Why do you think it's not a good heuristic to be able to quickly spot the tell-tale signs of LLM involvement, before you've wasted time reading slop?
Yes, there will be false positives. It's a heuristic after all.
If anything, I'd rather that renderers like Markdown just all agree to change " - " to an en dash and " -- " to an em dash. Then we could put the matter to bed once and for all.
I was just curious why you've decided paying attention to them is a bad heuristic. Sure, it can change once people instruct their LLMs not to use them, but still, for now, they sure seem to overuse them!
That and "let's unpack this". I swear, I'll forbid ChatGPT from using "unpack" ever again, in any context!
So the only real purpose of the heuristic is to add a tiny extra vote of confidence when I see a comment that otherwise appears to be lazy ChatGPT copypasta, but in such cases I'll predict that it was probably LLM output either way, and I'll judge that it appears to be poor writing that isn't worth my time regardless of whether or not an LLM was involved.
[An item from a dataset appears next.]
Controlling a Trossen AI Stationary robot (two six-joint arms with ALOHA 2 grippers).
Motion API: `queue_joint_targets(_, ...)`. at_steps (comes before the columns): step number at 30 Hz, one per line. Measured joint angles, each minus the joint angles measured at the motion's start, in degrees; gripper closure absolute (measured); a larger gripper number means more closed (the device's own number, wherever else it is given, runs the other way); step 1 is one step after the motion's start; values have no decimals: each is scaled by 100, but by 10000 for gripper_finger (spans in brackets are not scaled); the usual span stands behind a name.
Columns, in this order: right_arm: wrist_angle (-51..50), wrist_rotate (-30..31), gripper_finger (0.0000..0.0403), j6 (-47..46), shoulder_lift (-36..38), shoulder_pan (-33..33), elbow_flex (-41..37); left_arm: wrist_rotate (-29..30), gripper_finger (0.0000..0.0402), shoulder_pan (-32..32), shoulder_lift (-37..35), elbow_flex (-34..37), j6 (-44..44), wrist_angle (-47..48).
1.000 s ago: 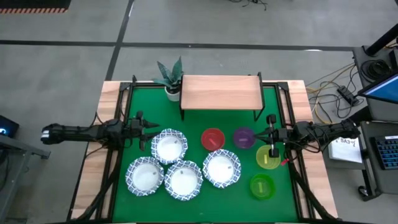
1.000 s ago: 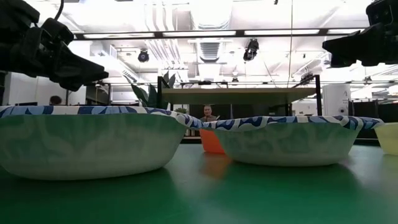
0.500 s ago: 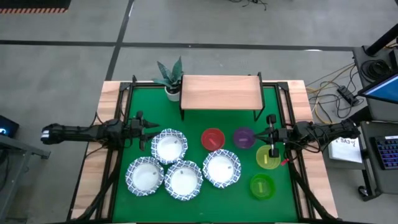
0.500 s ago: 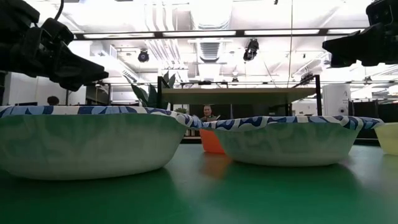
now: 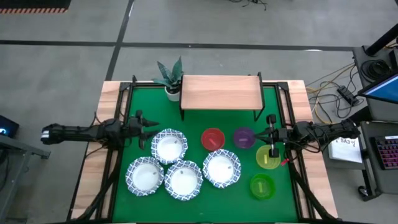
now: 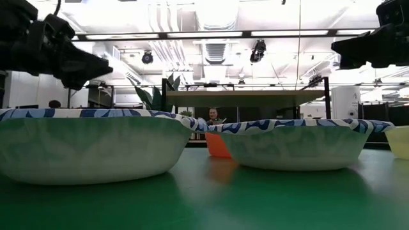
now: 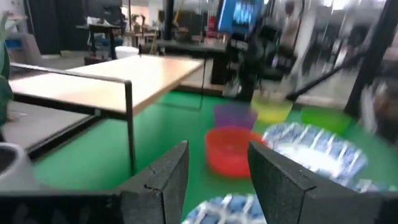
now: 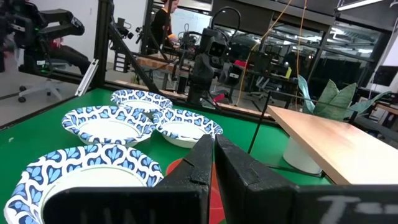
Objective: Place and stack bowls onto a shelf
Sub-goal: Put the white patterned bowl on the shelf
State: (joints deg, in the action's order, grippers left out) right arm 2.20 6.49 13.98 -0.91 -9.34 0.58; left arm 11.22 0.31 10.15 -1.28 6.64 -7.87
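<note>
Four white bowls with blue wavy rims (image 5: pixel 169 146) (image 5: pixel 145 175) (image 5: pixel 183 179) (image 5: pixel 222 168) sit clustered on the green mat. The red (image 5: pixel 212 138), purple (image 5: pixel 244 138), yellow (image 5: pixel 268 157) and green (image 5: pixel 262 186) bowls stand to their right. The wooden shelf (image 5: pixel 221 93) stands at the far side with nothing on it. My left gripper (image 5: pixel 154 127) (image 7: pixel 217 162) is open and hovers left of the farthest white bowl. My right gripper (image 5: pixel 260 135) (image 8: pixel 214 140) is shut and hovers between the purple and yellow bowls.
A potted plant (image 5: pixel 171 78) stands at the shelf's left end. Black frame rails (image 5: pixel 124 106) run along the mat's sides. Green mat lies bare between the shelf and the bowls (image 5: pixel 217 124). People show in the room behind the table (image 6: pixel 214 116).
My left gripper has risen slightly above the white bowls, as the low view shows. The bowls and my right gripper have kept still.
</note>
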Motion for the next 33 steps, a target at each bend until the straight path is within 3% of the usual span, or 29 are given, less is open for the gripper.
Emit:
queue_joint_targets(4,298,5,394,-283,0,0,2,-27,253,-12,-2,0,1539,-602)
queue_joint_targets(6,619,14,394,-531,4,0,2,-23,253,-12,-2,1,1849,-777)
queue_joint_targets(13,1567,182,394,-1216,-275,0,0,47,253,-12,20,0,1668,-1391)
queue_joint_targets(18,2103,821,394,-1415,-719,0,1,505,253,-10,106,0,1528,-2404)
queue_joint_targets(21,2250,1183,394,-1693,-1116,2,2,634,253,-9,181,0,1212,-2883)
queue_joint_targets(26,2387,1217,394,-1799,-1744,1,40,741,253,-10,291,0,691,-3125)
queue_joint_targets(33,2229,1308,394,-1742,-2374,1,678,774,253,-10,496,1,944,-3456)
Fundamentally, the issue I'm seeing here is that we're all talking over each other because we need a better standardized term than "LLM output". I suppose "slop" could work if we universally that it referred only to a subset of LLM output, rather than being synonymous with LLM output in general, but I'm not sure that we do universally agree on that.
If someone types the equivalent of a Google search into ChatGPT, or a spammer has an automated process generically reply to social media posts/comments, that's what qualifies to me as "slop". Most of us here have seen it in the wild by now, and there's obviously a distinctive common style (at least for now), and I think we can all agree that it sucks. That's very different from someone investing time and/or expertise to produce content that just happens to involve an LLM as one of the tools in their arsenal; the attitude it isn't is just the modern equivalent of considering cellular phone calls or typed letters to be "impersonal".
I'm not suggesting that LLM output doesn't tend to have a higher density of em dashes than human output. I'm just pushing back on the idea that presence of em dashes is sufficient evidence to dismiss something as probably-LLM-generated, which is no better than superstition. I mean, I've used em dashes in a number of comments in this thread, and no one has accused me of using an LLM, so it can't be a pattern that anyone puts too much stock in.
Citation needed.
> Who is it helping if we collectively bully ourselves into excising a perfectly good punctuation mark from human language?
Humans can adapt faster than LLM companies, at least for the moment. We need to be willing to play to our strengths.
Who is it helping if we bully ourselves into ignoring a simple, easy "tell"?
https://en.wikipedia.org/wiki/Dash
Humans can adapt faster than LLM companies
No one said anything about LLM companies. If I were a spammer today, I'd just have my code replace dashes in LLM output with hyphens before posting it. As a human, I'm not going to suddenly stop using dashes because a handful of people are treating a silly meme as if it were a genuinely useful heuristic.